The third quarter of the 19th century was marked by a series of uprisings, again as a result of social discontent.

The Taiping Rebellion

In the first half of the 19th century, the provinces of Guangdong and Guangxi, the homeland of the Taiping people, had been beset with accelerating social unrest. After the first Opium War, government prestige declined, and officials lost their capacity to reconcile communal feudings. The greatest among such conflicts was that between the native settlers and the so-called guest settlers, or Hakka, who had migrated to Guangxi and western Guangdong, mainly from eastern Guangdong. The Baishangdi Hui (“God Worshippers’ Society”) was founded by Hong Xiuquan, a fanatic who believed himself a son of God, and his protégé, Feng Yunshan, an able organizer. Their followers were collected from among miners, charcoal workers, and poor peasants in central Guangxi, most of whom were Hakka. In January 1851 a new state named Taiping Tianguo (“Heavenly Kingdom of Great Peace”) was declared in the district of Guiping in Guangxi, with Hong Xiuquan assuming the title tianwang (“heavenly king”). That September the Taiping shifted their base to the city of Yong’an (present-day Mengshan, Guangxi), where they were besieged by the imperial army until April 1852. At that point they broke the siege and rushed into Hunan. Absorbing some secret-society members and outlaws, they dashed to Wuhan, the capital of Hubei, and proceeded along the Yangtze to Nanjing, which they captured in March 1853, renamed Tianjing (“Heavenly Capital”), and made their capital.

The core of the Taiping religion was a monotheism tinged with fundamentalist Protestant Christianity, but it was mixed with a hatred of the Manchu and an intolerance of the Chinese cultural tradition. In the early years of the rebellion, this politico-religious faith sustained the fighting spirit of the Taiping. In the ideal Taiping vision the population was to give all of its belongings to a “general treasury,” which would be shared by all alike. While this extreme egalitarianism was rarely implemented outside the original Hakka core from Guangxi, it probably at times attracted the distressed and lured them to the Taiping cause. The origin of many Taiping religious ideas, morals, and institutions can be traced to China’s Confucian tradition, but the Taiping’s all-out anti-regime struggle, motivated by strong religious beliefs and a common sharing, also had precedents in earlier religious rebellions.

After the Taiping settled in Tianjing (Nanjing), village officials were appointed, and redistribution of farmland was planned in accordance with an idea of primitive communism. But in fact the land reform was impracticable. The village officials’ posts were filled mainly by the former landlords or the clerks of the local governments, and the old order in the countryside was not replaced by a new one that the oppressed people could dominate.
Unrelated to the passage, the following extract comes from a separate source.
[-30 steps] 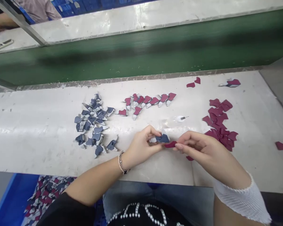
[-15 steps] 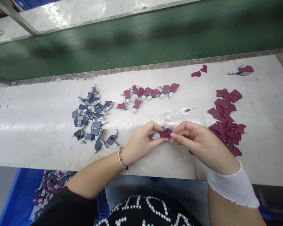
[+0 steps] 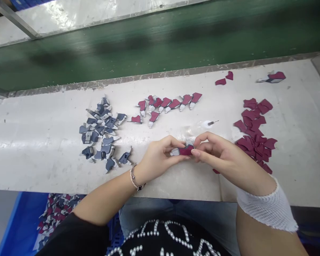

In May 1853 the Taiping sent an expedition to northern China, which reached the neighbourhood of Tianjin but finally collapsed during the spring of 1855. After that the Yangtze valley provinces were the main theatre of struggle. Of the government armies in those years, the Green Standards were too ill-disciplined, and not much could be expected of the bannermen. The Qing government had no choice but to rely on the local militia forces, such as the “Hunan Braves” (later called the Hunan Army), organized by Zeng Guofan in 1852, and the “Huai Braves” (later called the Huai Army), organized by Li Hongzhang in 1862. These armies were composed of the village farmers, inspired with a strong sense of mission for protecting the Confucian orthodoxy, and were used for wider operations than merely protecting their own villages. The necessary funds for maintaining them were provided initially by local gentry.